TASK DIRECTIONS -> Filter the listing below down to the lines with the word "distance" and copy those.

RECORDS FOR THIS EXERCISE ->
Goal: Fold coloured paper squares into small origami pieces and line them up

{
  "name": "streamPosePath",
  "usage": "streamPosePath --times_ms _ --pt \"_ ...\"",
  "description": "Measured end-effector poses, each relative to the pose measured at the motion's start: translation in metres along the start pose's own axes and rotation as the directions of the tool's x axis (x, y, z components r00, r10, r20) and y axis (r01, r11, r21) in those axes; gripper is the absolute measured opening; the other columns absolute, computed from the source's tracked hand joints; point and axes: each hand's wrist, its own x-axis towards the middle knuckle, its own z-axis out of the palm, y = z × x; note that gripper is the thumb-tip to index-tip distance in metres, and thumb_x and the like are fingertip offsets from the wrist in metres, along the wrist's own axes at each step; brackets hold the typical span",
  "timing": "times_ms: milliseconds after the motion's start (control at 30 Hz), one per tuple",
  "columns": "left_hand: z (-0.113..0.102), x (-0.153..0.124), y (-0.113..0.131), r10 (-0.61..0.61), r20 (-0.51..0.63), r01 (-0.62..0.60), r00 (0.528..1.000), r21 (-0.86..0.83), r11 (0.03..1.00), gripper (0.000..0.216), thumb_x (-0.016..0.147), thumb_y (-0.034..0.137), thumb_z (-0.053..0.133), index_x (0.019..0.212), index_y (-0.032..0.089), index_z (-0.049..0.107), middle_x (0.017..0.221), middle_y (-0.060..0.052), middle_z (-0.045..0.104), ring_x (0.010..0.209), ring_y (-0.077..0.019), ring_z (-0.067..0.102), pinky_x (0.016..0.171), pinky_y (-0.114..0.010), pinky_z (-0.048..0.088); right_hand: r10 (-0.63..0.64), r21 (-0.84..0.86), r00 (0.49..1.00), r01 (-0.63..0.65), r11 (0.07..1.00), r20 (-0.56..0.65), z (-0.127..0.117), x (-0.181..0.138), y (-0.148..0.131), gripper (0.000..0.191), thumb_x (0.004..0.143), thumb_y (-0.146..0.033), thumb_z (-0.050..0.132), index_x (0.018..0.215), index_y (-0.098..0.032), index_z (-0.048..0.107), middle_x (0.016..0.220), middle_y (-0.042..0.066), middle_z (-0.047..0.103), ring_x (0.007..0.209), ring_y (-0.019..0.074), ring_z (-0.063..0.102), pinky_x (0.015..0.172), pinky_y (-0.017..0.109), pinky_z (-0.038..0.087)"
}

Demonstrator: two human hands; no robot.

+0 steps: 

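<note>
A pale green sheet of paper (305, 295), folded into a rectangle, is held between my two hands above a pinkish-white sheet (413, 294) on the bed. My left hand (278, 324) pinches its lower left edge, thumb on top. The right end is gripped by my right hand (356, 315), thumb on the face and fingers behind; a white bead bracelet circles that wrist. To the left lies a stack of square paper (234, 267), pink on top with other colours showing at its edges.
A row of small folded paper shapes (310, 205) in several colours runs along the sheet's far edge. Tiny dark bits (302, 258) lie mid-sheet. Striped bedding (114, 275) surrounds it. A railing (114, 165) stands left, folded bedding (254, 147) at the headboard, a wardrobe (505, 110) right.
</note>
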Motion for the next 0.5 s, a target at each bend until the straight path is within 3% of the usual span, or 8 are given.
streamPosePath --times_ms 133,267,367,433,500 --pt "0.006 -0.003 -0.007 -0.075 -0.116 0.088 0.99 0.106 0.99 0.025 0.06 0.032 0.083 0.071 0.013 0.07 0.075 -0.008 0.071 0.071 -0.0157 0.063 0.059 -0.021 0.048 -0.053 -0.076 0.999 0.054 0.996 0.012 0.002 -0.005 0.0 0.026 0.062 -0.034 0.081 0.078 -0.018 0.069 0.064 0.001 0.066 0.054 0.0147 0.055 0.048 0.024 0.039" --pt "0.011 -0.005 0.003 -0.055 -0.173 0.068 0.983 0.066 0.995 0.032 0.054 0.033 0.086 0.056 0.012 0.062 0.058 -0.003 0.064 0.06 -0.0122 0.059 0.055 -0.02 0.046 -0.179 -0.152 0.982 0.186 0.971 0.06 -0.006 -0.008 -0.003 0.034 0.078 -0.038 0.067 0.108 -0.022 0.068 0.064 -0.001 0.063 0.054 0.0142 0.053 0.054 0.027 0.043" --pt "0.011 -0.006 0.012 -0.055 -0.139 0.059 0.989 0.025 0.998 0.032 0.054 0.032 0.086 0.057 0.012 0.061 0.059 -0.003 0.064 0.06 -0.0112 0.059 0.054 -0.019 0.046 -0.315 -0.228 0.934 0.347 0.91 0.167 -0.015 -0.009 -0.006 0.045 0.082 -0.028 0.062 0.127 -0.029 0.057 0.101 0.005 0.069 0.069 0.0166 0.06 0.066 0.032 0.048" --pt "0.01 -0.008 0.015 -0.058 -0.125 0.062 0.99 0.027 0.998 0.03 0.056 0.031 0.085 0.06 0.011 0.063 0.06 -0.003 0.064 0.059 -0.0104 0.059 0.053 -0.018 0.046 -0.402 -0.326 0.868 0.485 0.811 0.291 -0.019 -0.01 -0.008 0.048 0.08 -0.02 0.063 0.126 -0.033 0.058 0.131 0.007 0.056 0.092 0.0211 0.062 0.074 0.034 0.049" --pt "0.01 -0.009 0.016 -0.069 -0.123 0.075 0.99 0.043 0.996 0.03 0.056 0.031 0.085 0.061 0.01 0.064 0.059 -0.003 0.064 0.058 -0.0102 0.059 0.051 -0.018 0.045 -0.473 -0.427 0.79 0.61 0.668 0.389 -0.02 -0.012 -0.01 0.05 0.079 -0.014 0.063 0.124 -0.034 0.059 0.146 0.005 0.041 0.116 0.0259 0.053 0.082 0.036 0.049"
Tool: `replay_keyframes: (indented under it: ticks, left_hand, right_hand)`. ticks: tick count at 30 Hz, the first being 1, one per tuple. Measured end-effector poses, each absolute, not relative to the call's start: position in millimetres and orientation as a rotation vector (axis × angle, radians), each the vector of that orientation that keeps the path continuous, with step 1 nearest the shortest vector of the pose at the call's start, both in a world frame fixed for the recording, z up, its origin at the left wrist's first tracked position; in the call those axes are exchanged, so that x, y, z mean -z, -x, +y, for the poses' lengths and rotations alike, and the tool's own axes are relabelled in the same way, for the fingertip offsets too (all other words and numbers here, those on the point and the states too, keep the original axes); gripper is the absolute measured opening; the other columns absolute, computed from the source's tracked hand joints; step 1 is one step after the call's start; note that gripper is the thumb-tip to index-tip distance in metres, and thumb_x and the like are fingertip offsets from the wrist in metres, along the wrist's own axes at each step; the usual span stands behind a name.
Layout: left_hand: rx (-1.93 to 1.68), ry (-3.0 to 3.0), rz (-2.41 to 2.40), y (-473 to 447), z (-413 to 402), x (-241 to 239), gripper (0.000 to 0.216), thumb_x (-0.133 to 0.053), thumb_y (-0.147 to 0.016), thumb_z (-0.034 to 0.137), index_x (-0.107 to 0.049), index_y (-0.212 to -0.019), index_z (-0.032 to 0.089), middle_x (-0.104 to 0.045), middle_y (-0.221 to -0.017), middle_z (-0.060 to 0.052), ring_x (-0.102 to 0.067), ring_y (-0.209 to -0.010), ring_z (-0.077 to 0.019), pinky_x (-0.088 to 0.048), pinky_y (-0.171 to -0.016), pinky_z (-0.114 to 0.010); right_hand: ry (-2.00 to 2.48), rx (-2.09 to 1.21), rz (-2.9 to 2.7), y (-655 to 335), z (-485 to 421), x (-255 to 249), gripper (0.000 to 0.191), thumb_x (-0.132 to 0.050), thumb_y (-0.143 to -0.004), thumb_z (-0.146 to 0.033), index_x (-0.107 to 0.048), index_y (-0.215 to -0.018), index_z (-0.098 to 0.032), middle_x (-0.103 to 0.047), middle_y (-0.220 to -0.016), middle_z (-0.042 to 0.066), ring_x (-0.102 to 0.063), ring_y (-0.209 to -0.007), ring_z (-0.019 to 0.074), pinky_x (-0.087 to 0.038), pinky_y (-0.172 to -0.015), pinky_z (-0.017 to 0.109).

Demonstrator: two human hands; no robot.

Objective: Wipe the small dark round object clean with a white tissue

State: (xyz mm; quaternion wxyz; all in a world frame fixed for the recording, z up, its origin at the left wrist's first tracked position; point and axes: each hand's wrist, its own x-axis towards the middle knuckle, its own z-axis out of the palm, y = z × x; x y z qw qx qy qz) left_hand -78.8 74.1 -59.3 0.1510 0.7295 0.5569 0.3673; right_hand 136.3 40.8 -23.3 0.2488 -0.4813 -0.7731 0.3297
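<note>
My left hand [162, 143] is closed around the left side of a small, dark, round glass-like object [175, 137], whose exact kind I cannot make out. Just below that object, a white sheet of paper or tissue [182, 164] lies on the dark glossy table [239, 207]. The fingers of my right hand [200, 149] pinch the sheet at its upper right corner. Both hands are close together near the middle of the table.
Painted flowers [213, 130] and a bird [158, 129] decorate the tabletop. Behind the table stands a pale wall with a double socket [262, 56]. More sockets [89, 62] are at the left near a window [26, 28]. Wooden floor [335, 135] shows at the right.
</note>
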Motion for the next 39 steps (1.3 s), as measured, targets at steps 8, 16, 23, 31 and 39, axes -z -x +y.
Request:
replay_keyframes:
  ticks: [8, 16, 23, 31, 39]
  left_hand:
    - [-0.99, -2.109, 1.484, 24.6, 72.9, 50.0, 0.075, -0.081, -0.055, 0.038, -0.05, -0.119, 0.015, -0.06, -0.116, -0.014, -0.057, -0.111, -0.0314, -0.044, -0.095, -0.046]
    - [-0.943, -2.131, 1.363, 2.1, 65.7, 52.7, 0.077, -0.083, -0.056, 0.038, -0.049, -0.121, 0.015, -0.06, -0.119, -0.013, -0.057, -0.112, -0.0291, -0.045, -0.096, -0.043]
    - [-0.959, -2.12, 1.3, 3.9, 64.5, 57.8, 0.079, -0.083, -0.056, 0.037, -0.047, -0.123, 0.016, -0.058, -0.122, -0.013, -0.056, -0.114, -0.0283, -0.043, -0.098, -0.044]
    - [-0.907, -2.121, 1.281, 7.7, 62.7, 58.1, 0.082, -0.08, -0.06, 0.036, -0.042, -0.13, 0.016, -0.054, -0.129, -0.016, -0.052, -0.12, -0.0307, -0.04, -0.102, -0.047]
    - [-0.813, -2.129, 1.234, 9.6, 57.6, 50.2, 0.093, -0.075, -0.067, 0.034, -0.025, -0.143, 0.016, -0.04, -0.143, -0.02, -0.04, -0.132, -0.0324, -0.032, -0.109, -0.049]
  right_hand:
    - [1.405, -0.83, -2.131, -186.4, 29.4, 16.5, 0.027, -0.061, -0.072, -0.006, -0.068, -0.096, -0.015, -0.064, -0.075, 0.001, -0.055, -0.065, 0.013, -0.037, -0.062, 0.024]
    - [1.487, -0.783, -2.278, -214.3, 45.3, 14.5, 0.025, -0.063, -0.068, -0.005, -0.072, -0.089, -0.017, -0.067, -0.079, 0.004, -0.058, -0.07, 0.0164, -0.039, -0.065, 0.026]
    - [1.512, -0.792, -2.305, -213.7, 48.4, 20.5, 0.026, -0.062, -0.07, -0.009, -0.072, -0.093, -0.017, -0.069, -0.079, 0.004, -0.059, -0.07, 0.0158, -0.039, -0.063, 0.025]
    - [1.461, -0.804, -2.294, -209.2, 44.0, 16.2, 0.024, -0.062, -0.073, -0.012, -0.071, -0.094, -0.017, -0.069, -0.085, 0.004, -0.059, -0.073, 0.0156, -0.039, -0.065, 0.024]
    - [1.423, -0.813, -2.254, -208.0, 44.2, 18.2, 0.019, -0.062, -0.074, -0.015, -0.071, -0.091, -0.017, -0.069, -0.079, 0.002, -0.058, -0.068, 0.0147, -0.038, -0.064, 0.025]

ANSWER FOR THIS EXERCISE ->
  "description": "Measured end-effector poses, each relative to the pose measured at the motion's start: translation in metres along the start pose's own axes and rotation as the directions of the tool's x axis (x, y, z components r00, r10, r20) and y axis (r01, r11, r21) in those axes; gripper is the absolute measured opening; the other columns absolute, computed from the source's tracked hand joints; point and axes: each hand's wrist, its own x-axis towards the middle knuckle, its own z-axis out of the palm, y = z × x; note that gripper is the thumb-tip to index-tip distance in metres, and thumb_x and the like are fingertip offsets from the wrist in metres, along the wrist's own axes at each step; brackets hold the typical span",
Tool: `replay_keyframes: (indented under it: ticks, left_hand, right_hand)`. ticks: tick count at 30 Hz, the first being 1, one per tuple. Measured end-effector poses, each absolute, not relative to the call's start: position in millimetres and orientation as a rotation vector (axis × angle, radians), each the vector of that orientation that keeps the path continuous, with step 1 nearest the shortest vector of the pose at the call's start, both in a world frame fixed for the recording, z up, its origin at the left wrist's first tracked position; in the call those axes are exchanged, so that x, y, z mean -z, -x, +y, for the poses' lengths and rotations alike, and the tool's own axes are relabelled in the same way, for the fingertip offsets too (all other words and numbers here, those on the point and the states too, keep the original axes); gripper is the absolute measured opening; the other columns absolute, computed from the source's tracked hand joints; step 1 is one step after the call's start; note that gripper is the thumb-tip to index-tip distance in metres, and thumb_x and the like are fingertip offsets from the wrist in metres, along the wrist's own axes at each step; the usual span stands behind a name.

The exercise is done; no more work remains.